Em abril, por exemplo, o Painel Intergovernamental sobre Mudanças Climáticas das Nações Unidas publicou um relatório que identificou o colonialismo como uma causa significativa das mudanças climáticas. E em 8 de junho, um relatório encomendado por 55 países em desenvolvimento da África, Ásia, Américas e Pacífico revelou que o impacto das mudanças climáticas eliminou cerca de 20% de seu crescimento econômico nas últimas duas décadas. O relatório acrescentou que os países desenvolvidos não estão cumprindo um compromisso de US$ 100 bilhões por ano para ajudar as nações em desenvolvimento a se adaptarem. Os países desenvolvidos estão por trás de 80% das emissões de gases de efeito estufa, mas os países em desenvolvimento são desproporcionalmente afetados pelas mudanças climáticas.

Em abril, inundações generalizadas na província de KwaZulu-Natal, na África do Sul, causaram mais de 400 mortes e grandes danos à infraestrutura e deixaram milhares de desabrigados. No vizinho Moçambique, mais de 700 mil pessoas afetadas pelo ciclone Gombe em março ainda precisam de assistência humanitária, segundo a Organização Internacional para as Migrações.

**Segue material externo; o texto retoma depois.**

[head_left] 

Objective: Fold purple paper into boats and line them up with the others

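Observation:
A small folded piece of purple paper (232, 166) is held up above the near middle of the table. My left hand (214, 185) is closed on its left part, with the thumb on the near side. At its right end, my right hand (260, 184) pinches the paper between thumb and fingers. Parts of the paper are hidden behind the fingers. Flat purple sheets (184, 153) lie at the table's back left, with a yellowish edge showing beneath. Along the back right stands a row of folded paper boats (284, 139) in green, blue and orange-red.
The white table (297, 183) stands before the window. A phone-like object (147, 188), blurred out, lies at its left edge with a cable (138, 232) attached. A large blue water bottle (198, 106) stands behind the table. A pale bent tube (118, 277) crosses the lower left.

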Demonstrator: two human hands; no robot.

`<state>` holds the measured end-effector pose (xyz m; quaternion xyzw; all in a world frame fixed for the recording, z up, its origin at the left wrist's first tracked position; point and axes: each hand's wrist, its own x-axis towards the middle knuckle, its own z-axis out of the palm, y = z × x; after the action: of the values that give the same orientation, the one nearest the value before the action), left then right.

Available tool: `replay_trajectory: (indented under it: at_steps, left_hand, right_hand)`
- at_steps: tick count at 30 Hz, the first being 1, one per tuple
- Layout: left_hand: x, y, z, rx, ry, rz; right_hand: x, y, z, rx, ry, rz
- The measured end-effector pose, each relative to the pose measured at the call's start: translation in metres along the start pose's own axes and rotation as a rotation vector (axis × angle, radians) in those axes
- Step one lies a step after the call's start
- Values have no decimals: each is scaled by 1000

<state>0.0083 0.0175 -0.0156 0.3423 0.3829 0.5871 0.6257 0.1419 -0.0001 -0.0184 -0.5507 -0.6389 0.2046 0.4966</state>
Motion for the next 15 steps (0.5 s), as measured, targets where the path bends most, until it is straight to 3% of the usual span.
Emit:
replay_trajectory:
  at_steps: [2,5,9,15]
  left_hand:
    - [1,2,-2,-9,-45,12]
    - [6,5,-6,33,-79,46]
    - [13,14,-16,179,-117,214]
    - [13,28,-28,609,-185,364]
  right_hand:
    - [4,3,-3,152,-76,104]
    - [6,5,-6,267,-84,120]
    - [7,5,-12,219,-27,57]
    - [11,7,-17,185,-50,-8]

Semelhante à África do Sul e Moçambique, a RDC rica em minerais e recursos está lutando para superar as consequências do colonialismo. Cerca de 73% da população da RDC, ou 60 milhões de pessoas, vive abaixo da linha de pobreza internacional e o país está cheio de conflitos internos ligados ao legado do colonialismo. Enquanto isso, a indústria de mineração de cobalto do país é acusada de perpetrar abusos de direitos humanos, corrupção, destruição ambiental e trabalho infantil para benefício comercial de empresas de “antigas” potências coloniais, como Apple, Google, Dell, Microsoft e Tesla.

O colonialismo não é, por qualquer extensão da imaginação, “morto” ou uma “ferida do passado” que pode ser desculpada pela realeza do presente. A devolução de alguns artefatos ou a realização de discursos chorosos na frente das câmeras não acabará com a pobreza extrema, os abusos dos direitos humanos e a devastação das mudanças climáticas que os povos do Sul Global experimentam devido ao colonialismo do passado e do presente.

O rei Philippe, o príncipe Charles ou William não merecem elogios por expressarem arrependimento pelo colonialismo e pela escravidão. Não devemos comprar palavras cuidadosamente construídas por equipes de relações públicas experientes e caras para marcar pontos de alerta para a realeza e tentar subjugar as massas que legitimamente exigem reparações.

Se a realeza europeia realmente quer fazer uma mudança e expiar os erros de seus ancestrais, eles devem começar passando sua considerável riqueza para seus legítimos proprietários e apoiando a descolonização sistêmica em escala global.

As opiniões expressas neste artigo são do próprio autor e não refletem necessariamente a postura editorial da Al Jazeera.